In the middle of June, a tiny little cheetah cub was born to Bellini, one of the wild cheetah females at Samara. However, none of Bellini’s cubs had survived before, so it was understandable that she decided to hide her new cub under a bush very close to Samara’s Karoo Lodge, where she knew that humans would find her.
Whilst normal policy at Samara is to leave nature to its own devices, the staff at Karoo Lodge felt their hearts melting, as she mewed with hunger as her mother had abandoned her, and agreed to take her into their homes, feeding her every one and a half hours through day and night. They named her Nala, meaning ‘hope’ and now at six weeks old, she appears to be thriving.
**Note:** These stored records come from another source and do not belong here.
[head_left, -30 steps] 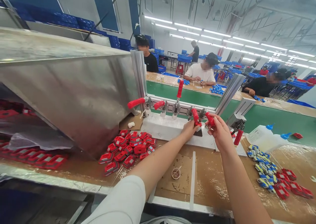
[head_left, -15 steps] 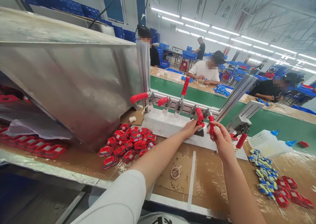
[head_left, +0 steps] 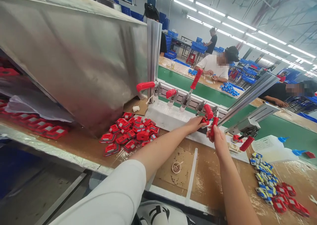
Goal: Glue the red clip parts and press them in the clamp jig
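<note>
A row of toggle clamps with red handles is fixed to an aluminium rail above a white fixture plate (head_left: pixel 168 119). My left hand (head_left: pixel 195 123) rests on the plate under one red clamp handle (head_left: pixel 208 112), fingers curled at its base. My right hand (head_left: pixel 216 138) grips the neighbouring red clamp handle (head_left: pixel 214 124), which points down towards me. Further left along the rail, one clamp handle (head_left: pixel 145 86) lies flat and another clamp handle (head_left: pixel 196 78) stands upright.
A heap of red plastic parts (head_left: pixel 130 134) lies left of the plate, under a slanted steel chute (head_left: pixel 79 59). Blue and red parts (head_left: pixel 268 182) and white glue bottles (head_left: pixel 268 144) sit at right. A small cup (head_left: pixel 176 167) stands near me. Other people work across the green conveyor (head_left: pixel 195 89).
My right hand has pulled its red clamp handle from raised to pointing downward. My left hand has stayed at the neighbouring clamp. The camera has tilted and shifted.
</note>
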Action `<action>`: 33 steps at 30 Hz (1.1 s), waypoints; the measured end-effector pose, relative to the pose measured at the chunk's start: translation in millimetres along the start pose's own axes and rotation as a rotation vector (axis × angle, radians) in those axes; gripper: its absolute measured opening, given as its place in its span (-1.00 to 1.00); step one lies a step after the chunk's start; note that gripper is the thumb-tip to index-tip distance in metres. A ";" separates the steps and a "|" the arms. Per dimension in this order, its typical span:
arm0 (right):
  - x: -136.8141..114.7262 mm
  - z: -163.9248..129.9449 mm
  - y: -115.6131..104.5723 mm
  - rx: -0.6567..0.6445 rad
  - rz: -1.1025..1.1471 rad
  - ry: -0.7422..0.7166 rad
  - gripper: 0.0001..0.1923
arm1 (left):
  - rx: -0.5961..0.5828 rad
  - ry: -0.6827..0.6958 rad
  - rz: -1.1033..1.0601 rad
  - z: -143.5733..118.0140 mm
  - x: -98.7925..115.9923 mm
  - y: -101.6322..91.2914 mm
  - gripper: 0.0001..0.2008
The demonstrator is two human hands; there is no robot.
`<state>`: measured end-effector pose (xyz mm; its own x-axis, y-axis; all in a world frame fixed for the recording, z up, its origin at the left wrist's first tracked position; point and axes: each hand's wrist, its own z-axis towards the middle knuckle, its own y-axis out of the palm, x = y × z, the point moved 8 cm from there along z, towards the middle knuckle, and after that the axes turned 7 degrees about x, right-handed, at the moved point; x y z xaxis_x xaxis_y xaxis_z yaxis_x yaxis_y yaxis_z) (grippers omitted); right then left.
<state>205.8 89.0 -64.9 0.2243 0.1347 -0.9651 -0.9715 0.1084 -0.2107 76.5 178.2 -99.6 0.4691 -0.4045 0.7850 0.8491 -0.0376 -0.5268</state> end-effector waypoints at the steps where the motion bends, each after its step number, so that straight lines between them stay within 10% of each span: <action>1: 2.6 2.2 3.8 -0.028 -0.074 -0.041 -0.40 | -0.006 -0.001 0.004 0.3 1.2 0.1 -0.68; 7: 19.5 21.6 5.0 0.048 -0.613 -0.227 -0.30 | -0.038 -0.012 0.086 -15.1 18.2 -9.0 -0.62; 12: 17.0 9.8 -3.0 0.033 -0.993 -0.187 -0.31 | -0.130 -0.005 0.279 -71.3 12.8 -79.8 -0.82; 18: -8.9 -77.9 64.9 -0.620 -0.629 -0.449 -0.38 | -0.156 -0.013 0.645 -147.9 9.3 -182.5 -0.72; 27: -13.7 -120.4 104.2 -0.841 -0.573 -0.632 -0.62 | -0.288 0.117 0.833 -195.7 24.6 -156.0 -0.91; 33: -12.0 -124.0 106.1 -0.829 -0.533 -0.723 -0.67 | -0.243 -0.017 0.323 -175.1 45.6 -131.0 -0.77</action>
<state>90.5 -23.3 -94.9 0.3437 0.8105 -0.4743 -0.4400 -0.3072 -0.8438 -55.9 4.7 -51.8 0.7084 -0.4158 0.5704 0.5759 -0.1268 -0.8076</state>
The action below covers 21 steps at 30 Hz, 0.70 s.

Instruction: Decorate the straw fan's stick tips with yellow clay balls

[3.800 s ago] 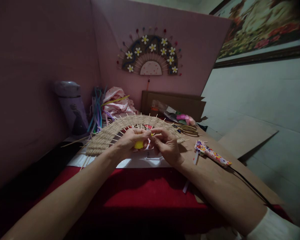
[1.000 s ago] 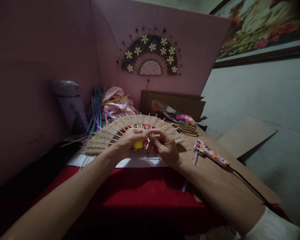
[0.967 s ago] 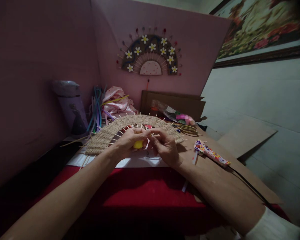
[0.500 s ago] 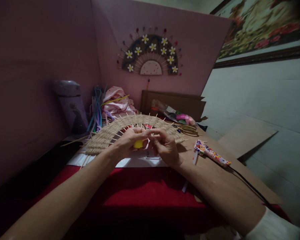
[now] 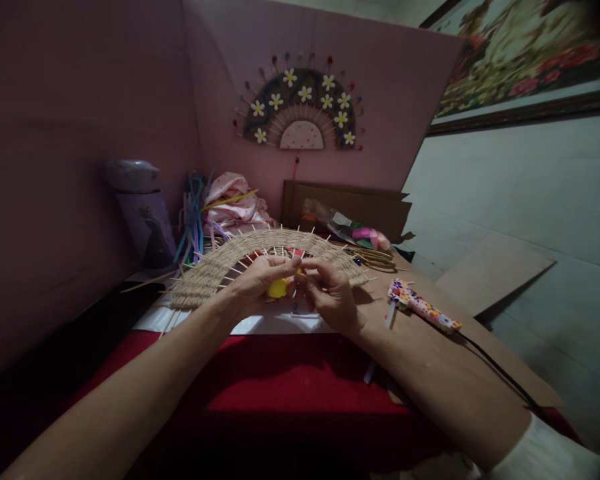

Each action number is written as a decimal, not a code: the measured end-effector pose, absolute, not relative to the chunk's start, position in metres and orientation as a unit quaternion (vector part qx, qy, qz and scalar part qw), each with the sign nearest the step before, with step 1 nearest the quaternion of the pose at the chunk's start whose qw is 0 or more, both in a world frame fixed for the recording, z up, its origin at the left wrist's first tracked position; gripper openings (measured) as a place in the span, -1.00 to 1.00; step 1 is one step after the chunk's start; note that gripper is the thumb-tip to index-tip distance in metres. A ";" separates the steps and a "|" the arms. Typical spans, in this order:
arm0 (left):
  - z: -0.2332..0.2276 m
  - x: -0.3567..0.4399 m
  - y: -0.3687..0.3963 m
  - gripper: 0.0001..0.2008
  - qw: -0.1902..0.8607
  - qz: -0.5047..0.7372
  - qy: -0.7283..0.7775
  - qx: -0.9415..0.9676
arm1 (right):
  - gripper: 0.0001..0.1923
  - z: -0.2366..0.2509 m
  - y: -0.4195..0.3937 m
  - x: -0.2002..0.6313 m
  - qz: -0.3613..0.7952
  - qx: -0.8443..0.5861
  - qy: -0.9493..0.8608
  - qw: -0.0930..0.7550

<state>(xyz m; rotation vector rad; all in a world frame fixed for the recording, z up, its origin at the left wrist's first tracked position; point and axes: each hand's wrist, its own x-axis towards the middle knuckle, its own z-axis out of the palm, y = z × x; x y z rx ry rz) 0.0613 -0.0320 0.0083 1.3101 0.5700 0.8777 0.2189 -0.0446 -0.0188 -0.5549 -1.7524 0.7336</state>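
1. Left hand [image 5: 263,277]: fingers closed round a yellow lump [image 5: 277,288], which bulges out below them. Rest of the lump hidden in the palm.
2. Right hand [image 5: 334,293]: fingers curled, thumb and forefinger close to the left fingertips. Cannot tell whether they are clamped on anything.
3. Small yellow bit [image 5: 299,271] shows where the two sets of fingertips meet; which hand grips it is unclear. Yellow lump sits lower, on the left-hand side.
4. Both hands are over a white sheet [image 5: 260,327], in front of a woven arch [image 5: 200,280]. Arch is straw-coloured, with thin pale sticks poking from its inner and outer edges; the hands hide part of its inner opening.
5. Red cloth [image 5: 280,380] covers the near side of the table, beneath the forearms.
6. Right side: flower-patterned glue gun [image 5: 423,308] on a brown board [image 5: 379,303], beside the right forearm, black cable [image 5: 500,363] trailing toward the near edge.
7. Back left: purple tumbler [image 5: 147,227], leaning in view; next to it fuzzy coloured stems [image 5: 195,213], then a pink spotted cloth [image 5: 237,207], crumpled.
8. Back right: brown cardboard [image 5: 360,201] standing against the pink wall, clear plastic bag [image 5: 337,222] before it.
9. On the pink wall: dark half-round ornament [image 5: 307,79] with white, yellow-centred flowers.
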 end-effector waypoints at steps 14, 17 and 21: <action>0.007 0.061 -0.031 -0.62 0.663 0.389 0.258 0.585 | -0.84 -0.019 -0.046 0.219 0.294 -0.218 -0.754 0.545; 0.006 0.061 -0.029 -0.65 0.664 0.392 0.250 0.586 | -0.85 -0.020 -0.045 0.219 0.293 -0.213 -0.758 0.542; 0.005 0.060 -0.028 -0.63 0.655 0.390 0.263 0.591 | -0.84 -0.021 -0.043 0.219 0.292 -0.205 -0.761 0.542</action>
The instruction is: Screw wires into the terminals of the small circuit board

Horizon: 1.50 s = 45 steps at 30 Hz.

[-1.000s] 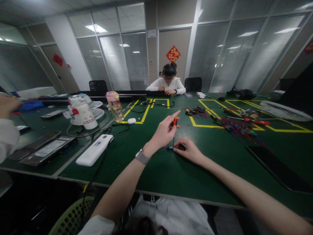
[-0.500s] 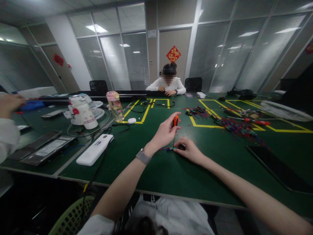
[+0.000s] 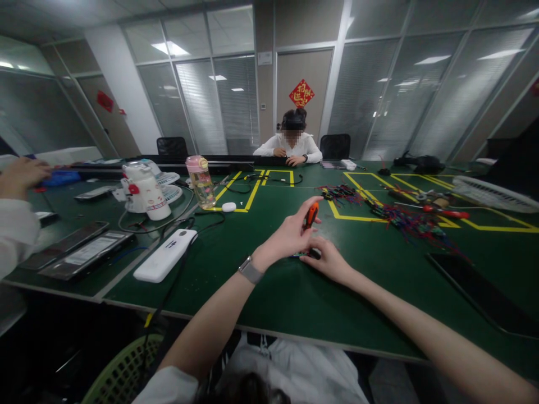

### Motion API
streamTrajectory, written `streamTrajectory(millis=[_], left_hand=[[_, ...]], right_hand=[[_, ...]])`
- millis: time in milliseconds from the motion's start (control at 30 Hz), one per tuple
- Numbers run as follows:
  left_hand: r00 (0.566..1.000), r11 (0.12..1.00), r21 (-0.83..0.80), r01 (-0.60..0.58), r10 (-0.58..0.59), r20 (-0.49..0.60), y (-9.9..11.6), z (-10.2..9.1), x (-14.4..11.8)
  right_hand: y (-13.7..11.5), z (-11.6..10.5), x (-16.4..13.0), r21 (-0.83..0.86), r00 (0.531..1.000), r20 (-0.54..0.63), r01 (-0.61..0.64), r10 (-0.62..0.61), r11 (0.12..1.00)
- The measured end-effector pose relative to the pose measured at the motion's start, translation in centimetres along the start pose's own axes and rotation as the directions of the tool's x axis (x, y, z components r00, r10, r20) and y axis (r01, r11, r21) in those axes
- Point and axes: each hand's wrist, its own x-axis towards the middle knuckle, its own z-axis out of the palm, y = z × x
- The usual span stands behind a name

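My left hand (image 3: 292, 235) is closed round a screwdriver (image 3: 311, 215) with an orange and black handle, which leans a little to the right. Its shaft is hidden behind my fingers. Just beside it, my right hand (image 3: 330, 259) rests low on the green table, fingers pinched at a small circuit board (image 3: 300, 255) and a black part (image 3: 315, 254) attached or next to it. My left hand covers most of the board. Beyond my right hand lies a heap of small boards with red and blue wires (image 3: 404, 219).
A white power bank (image 3: 165, 255), a pink-lidded bottle (image 3: 200, 182) and a white cup (image 3: 154, 196) stand to the left. At right lie a dark tablet (image 3: 475, 292) and a red-handled screwdriver (image 3: 446, 211). One person sits opposite; another person's hand (image 3: 25, 174) shows at far left.
My left hand has shifted right and down with the screwdriver, which now tilts instead of standing upright. My right hand has stayed at the small board.
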Motion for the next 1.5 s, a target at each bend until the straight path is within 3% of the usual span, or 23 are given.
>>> streamTrajectory(millis=[100,233,400,500,733,1033,1500], left_hand=[[0.999,0.996,-0.086,0.038,-0.037,0.014,-0.2,-0.2,0.1],[0.995,0.994,0.066,0.092,-0.090,-0.030,-0.1,-0.7,0.1],[0.988,0.989,0.037,0.142,-0.144,0.059,0.0,-1.2,0.0],[0.986,0.989,0.035,0.144,-0.146,0.078,0.1,-1.2,-0.1],[0.997,0.970,0.235,0.064,-0.069,0.016,0.6,-1.1,0.0],[0.990,0.982,0.179,0.063,-0.085,0.114,0.5,-1.6,-0.1],[0.997,0.960,0.268,0.077,-0.080,0.001,0.2,-1.1,-0.1]], right_hand=[[0.0,0.0,0.0,0.022,1.000,-0.004,0.016,-0.016,1.000],[0.0,0.0,0.0,0.049,1.000,-0.007,0.011,-0.011,0.999],[0.1,0.0,0.0,0.094,1.000,0.004,-0.005,0.005,0.996],[0.0,-0.1,0.0,0.102,1.000,0.012,0.000,-0.001,0.995],[-0.2,0.0,0.0,0.073,1.000,-0.008,0.018,-0.017,0.997],[-0.1,0.0,0.1,0.056,0.999,-0.011,0.032,-0.031,0.998],[-0.2,0.1,0.1,0.058,0.998,-0.015,0.055,-0.054,0.997]])
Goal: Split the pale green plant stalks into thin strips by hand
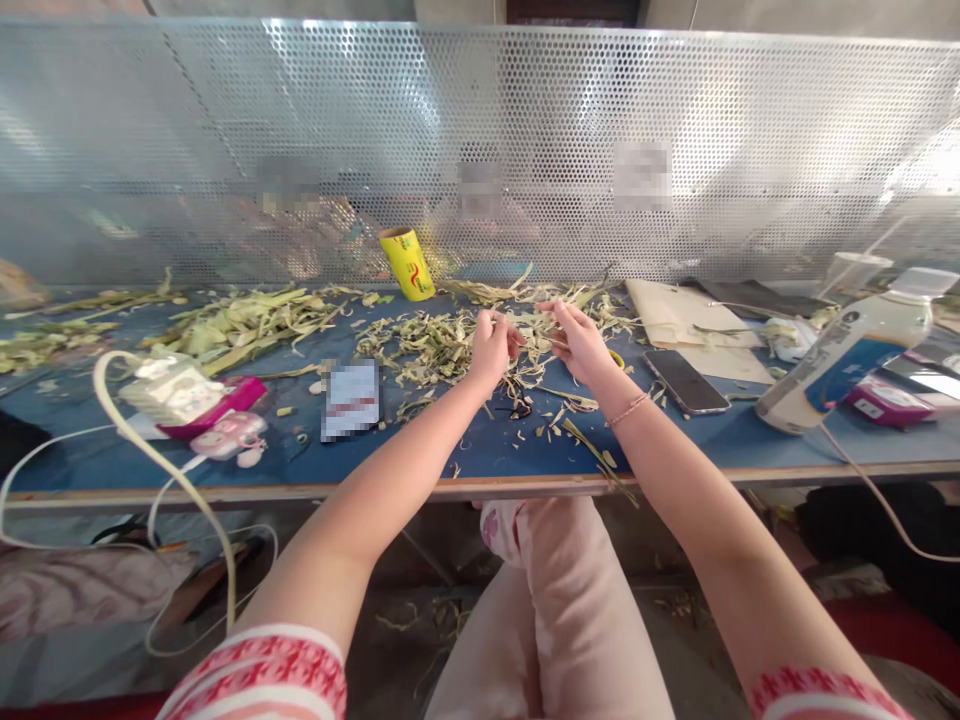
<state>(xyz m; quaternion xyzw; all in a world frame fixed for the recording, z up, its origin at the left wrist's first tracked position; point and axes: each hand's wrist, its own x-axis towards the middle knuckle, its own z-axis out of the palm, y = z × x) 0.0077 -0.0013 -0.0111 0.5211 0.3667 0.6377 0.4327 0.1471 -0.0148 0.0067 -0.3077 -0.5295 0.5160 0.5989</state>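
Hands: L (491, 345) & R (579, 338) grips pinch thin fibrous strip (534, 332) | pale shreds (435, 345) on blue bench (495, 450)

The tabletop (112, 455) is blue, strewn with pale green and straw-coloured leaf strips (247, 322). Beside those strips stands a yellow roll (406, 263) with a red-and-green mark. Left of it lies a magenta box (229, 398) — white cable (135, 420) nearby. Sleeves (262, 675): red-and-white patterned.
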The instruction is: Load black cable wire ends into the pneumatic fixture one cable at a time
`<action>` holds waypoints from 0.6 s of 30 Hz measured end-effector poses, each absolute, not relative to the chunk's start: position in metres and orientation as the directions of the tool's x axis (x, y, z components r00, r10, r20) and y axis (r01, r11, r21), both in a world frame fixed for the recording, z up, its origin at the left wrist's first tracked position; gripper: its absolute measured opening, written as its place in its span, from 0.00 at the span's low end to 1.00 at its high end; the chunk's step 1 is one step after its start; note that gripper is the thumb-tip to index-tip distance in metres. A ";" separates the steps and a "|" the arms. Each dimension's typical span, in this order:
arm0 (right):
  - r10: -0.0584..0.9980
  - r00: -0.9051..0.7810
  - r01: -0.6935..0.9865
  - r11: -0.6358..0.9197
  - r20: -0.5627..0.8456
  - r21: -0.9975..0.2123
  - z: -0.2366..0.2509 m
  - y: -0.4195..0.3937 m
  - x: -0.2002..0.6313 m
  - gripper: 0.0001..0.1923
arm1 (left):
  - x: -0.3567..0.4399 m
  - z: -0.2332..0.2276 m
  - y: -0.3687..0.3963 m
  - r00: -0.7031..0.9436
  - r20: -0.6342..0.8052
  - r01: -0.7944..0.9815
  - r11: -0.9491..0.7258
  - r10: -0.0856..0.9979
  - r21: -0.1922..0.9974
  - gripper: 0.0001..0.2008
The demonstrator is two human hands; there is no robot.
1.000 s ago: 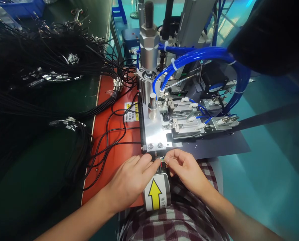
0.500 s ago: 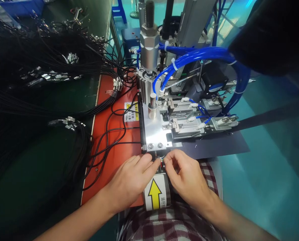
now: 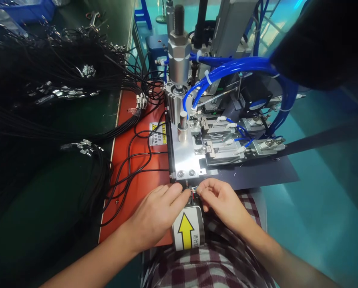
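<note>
Filling much of the left of the frame, a heap of black cables [image 3: 101, 72] lies on the dark green worktop [image 3: 55, 180], with a blue bin [image 3: 23, 12] behind it at the upper left edge. Bunches of silvery metal ends [image 3: 87, 148] show among the cables. Next comes a red panel [image 3: 157, 161], left of centre, crossed by loose black strands [image 3: 159, 152]; a yellow and white warning label [image 3: 159, 138] sits near its right edge.

Low in the centre, the left hand [image 3: 156, 218] reaches in from the lower left, fingers bent over the front of the machine and thumb stretched toward some thin coloured wires [image 3: 194, 189]. Whether it grips them I cannot tell. The wires lie between the two hands, just below a shiny metal plate [image 3: 186, 158] from which a thick cylinder [image 3: 179, 64] stands upright. Nearer the bottom, a sign with a yellow arrow [image 3: 186, 232] points up the frame, and checked cloth [image 3: 194, 268] shows beneath it.

To the right, the right hand [image 3: 219, 202] has thumb and forefinger pinched together on the wires. Above it sit metal slides [image 3: 224, 154], with blue tubes [image 3: 242, 64] arching over them. A teal floor [image 3: 317, 200] spreads across the lower right.
</note>
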State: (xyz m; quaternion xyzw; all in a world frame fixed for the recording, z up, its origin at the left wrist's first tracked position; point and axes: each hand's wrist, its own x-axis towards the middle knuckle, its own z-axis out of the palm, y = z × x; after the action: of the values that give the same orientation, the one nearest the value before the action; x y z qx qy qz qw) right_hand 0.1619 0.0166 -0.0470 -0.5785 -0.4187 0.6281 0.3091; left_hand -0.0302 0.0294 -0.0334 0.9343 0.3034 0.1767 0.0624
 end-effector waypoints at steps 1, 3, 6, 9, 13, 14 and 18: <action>0.864 -0.151 0.067 -0.476 -0.480 -0.877 -0.047 0.018 0.163 0.07 | -0.030 -0.033 0.030 0.751 0.295 0.546 -0.806 0.591 0.228 0.15; 0.865 -0.148 0.039 -0.479 -0.479 -0.877 -0.048 0.018 0.163 0.06 | -0.031 -0.034 0.029 0.748 0.292 0.548 -0.802 0.597 0.237 0.14; 0.871 -0.137 0.026 -0.473 -0.472 -0.881 -0.049 0.017 0.163 0.06 | -0.031 -0.035 0.029 0.747 0.287 0.547 -0.800 0.600 0.249 0.14; 0.878 -0.135 0.019 -0.461 -0.459 -0.887 -0.051 0.015 0.163 0.07 | -0.031 -0.036 0.029 0.739 0.283 0.554 -0.790 0.612 0.262 0.14; 0.888 -0.139 0.020 -0.439 -0.438 -0.898 -0.054 0.014 0.163 0.07 | -0.030 -0.035 0.030 0.742 0.246 0.547 -0.775 0.624 0.316 0.13; 0.889 -0.139 0.021 -0.437 -0.436 -0.899 -0.054 0.014 0.164 0.07 | -0.030 -0.034 0.030 0.743 0.238 0.545 -0.772 0.625 0.326 0.13; 0.883 -0.130 0.011 -0.454 -0.451 -0.891 -0.052 0.016 0.163 0.08 | -0.031 -0.031 0.029 0.747 0.215 0.551 -0.766 0.630 0.331 0.14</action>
State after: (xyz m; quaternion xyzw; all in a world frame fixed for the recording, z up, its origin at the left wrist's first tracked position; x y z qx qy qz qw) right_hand 0.1634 0.0160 -0.0522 -0.5646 -0.3960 0.6389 0.3410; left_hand -0.0307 0.0291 -0.0310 0.9262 0.3187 0.1587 0.1241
Cheetah fossils go back some two to five million years, putting them in the Pliocene Era. They have a history of close associations with humankind and were trained by man for hunting as long ago as 3,000 BC. However, in the early 1970s, conservationists reported that the cheetah was slipping towards extinction, together with some other species of wild animals in Africa, mainly due to the destruction of their habitat as a result of farming practices. Attempts to ensure the survival of the cheetah developed spontaneously into two broad fields of activity: one to conserve the free-ranging population and the other to breed cheetahs in captivity. Samara’s main objective is the former.
Sarah Tompkins, owner of the Samara Private Game Reserve alongside husband Mark explains: “Only one in five cheetah cubs are female, so we felt it extremely important to protect her. When she is old enough, she will be rehabilitated and released back into the wild to lead what we hope will be a long and productive life. Cheetahs are an endangered species and much of the conservation work here at Samara aims to build their numbers so that these magnificent creatures can be released again into the wild and reign again in the Great Karoo of South Africa.”